*Exercise details*:
A faithful transcription is wanted of the lines from the top of the material through the line that holds "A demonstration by", both ends included, leaving out the pictures.
================================
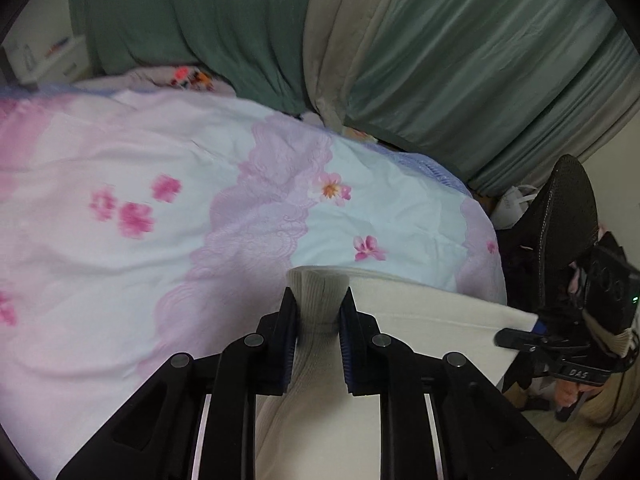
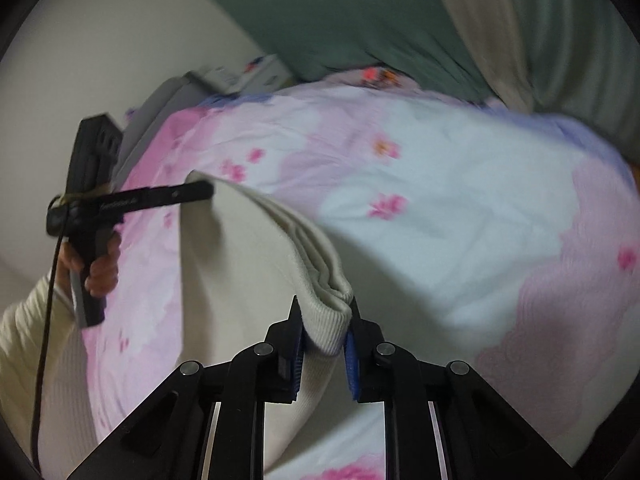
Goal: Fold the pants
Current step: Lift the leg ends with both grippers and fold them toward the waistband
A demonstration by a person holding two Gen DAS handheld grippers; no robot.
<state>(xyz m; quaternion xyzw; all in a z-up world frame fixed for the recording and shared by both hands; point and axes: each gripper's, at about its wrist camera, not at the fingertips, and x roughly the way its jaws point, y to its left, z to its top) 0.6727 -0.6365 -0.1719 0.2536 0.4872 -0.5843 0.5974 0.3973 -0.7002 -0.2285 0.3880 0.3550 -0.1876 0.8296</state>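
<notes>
On the left, the left gripper [image 1: 318, 312] is clenched on a bunched corner of the cream pants [image 1: 420, 312], the ribbed knit pinched between its two black fingers [image 1: 288, 320]. From the right wrist view that same gripper [image 2: 200, 192] shows side-on, gripped by a bare hand [image 2: 98, 268] in a cream knitted sleeve [image 2: 36, 344], its tip at the far corner of the cloth. The pants [image 2: 240, 264] hang stretched between the two grippers, lifted just above the bed [image 1: 120, 152], which wears a pale sheet printed with pink flowers and lilac lace bands. Moving right, the right gripper [image 2: 324, 320] is closed on the other end, where several stacked layers of ribbed fabric fold over between its blue-padded fingers [image 2: 352, 352]. In the left wrist view the right gripper [image 1: 516, 338] appears at the far right edge, holding the cloth's corner. Behind the bed hang green and beige curtains [image 1: 460, 52].
</notes>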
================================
*Answer to this exercise*:
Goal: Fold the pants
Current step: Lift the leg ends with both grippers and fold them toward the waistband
A demonstration by a person holding two Gen DAS handheld grippers; no robot.

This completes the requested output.